**Exercise details:** Since only the words are wanted, reproduce every entry exactly and leave the images behind.

**Records from a data source:**
#####

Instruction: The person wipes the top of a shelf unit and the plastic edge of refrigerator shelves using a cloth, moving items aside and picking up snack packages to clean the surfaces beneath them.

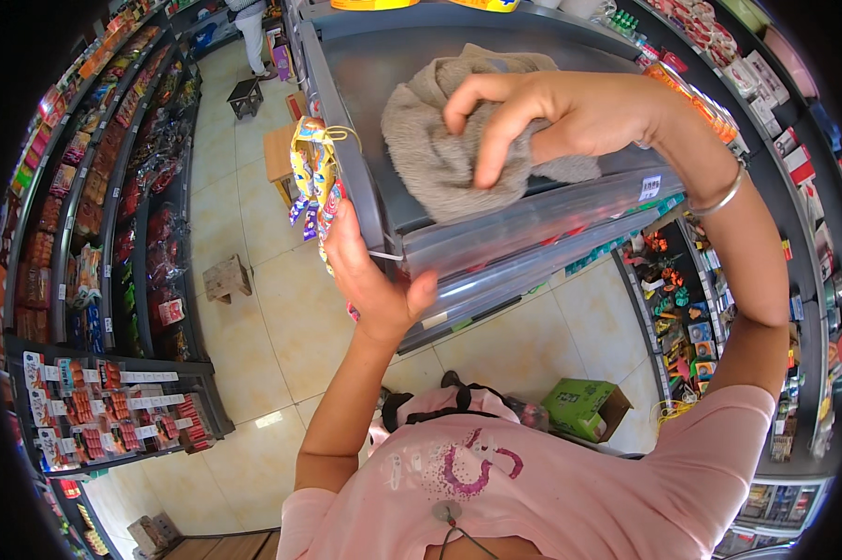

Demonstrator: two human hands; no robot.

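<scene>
A crumpled grey-brown cloth (435, 150) lies on the dark metal top shelf (365, 77) of a store rack. My right hand (533, 115) presses down on this cloth with bent fingers, its fingertips sunk into the folds. At the rack's near left corner, my left hand (375, 280) rests against the side, thumb and fingers apart. Strips of colourful candy packets (314, 168) hang at that corner, just beyond the left fingertips. A clear plastic price strip (533, 224) runs along the shelf's front edge, below the cloth.
Orange-labelled cans (701, 105) stand at the shelf's right end. Racks of packaged snacks (113, 182) line the left side. On the tiled floor are a small wooden stool (226, 278), a dark stool (245, 96) and a green carton (582, 409). A person (251, 35) stands far back.
</scene>
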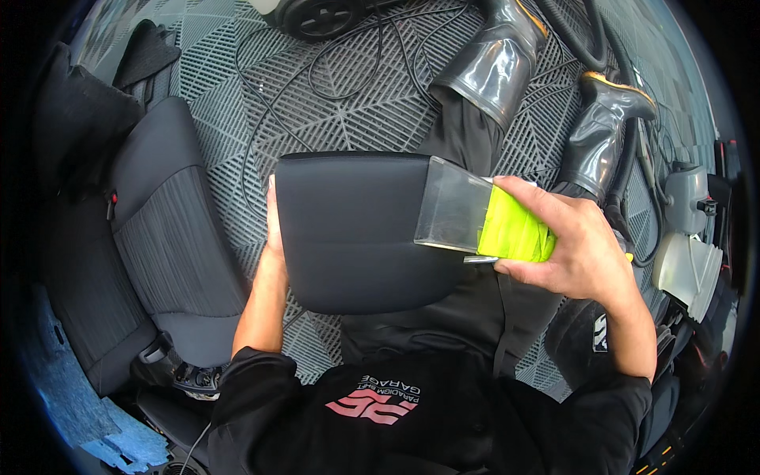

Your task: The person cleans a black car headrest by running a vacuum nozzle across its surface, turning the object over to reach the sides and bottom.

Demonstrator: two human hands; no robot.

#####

**Output below:**
Instruction: The person wipes the top of a shelf unit and the plastic edge of refrigerator shelves using a cloth, moving items aside and picking up snack packages to clean the surfaces beneath them.


Demonstrator: two human hands; no robot.

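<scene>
A crumpled grey-brown cloth (435, 150) lies on the dark metal top shelf (365, 77) of a store rack. My right hand (533, 115) presses down on this cloth with bent fingers, its fingertips sunk into the folds. At the rack's near left corner, my left hand (375, 280) rests against the side, thumb and fingers apart. Strips of colourful candy packets (314, 168) hang at that corner, just beyond the left fingertips. A clear plastic price strip (533, 224) runs along the shelf's front edge, below the cloth.
Orange-labelled cans (701, 105) stand at the shelf's right end. Racks of packaged snacks (113, 182) line the left side. On the tiled floor are a small wooden stool (226, 278), a dark stool (245, 96) and a green carton (582, 409). A person (251, 35) stands far back.
</scene>
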
Your task: The person cleans a black car headrest by running a vacuum nozzle across its surface, turning the object over to reach the sides and bottom.

Demonstrator: two human hands; no robot.

Work on this exercise is complete.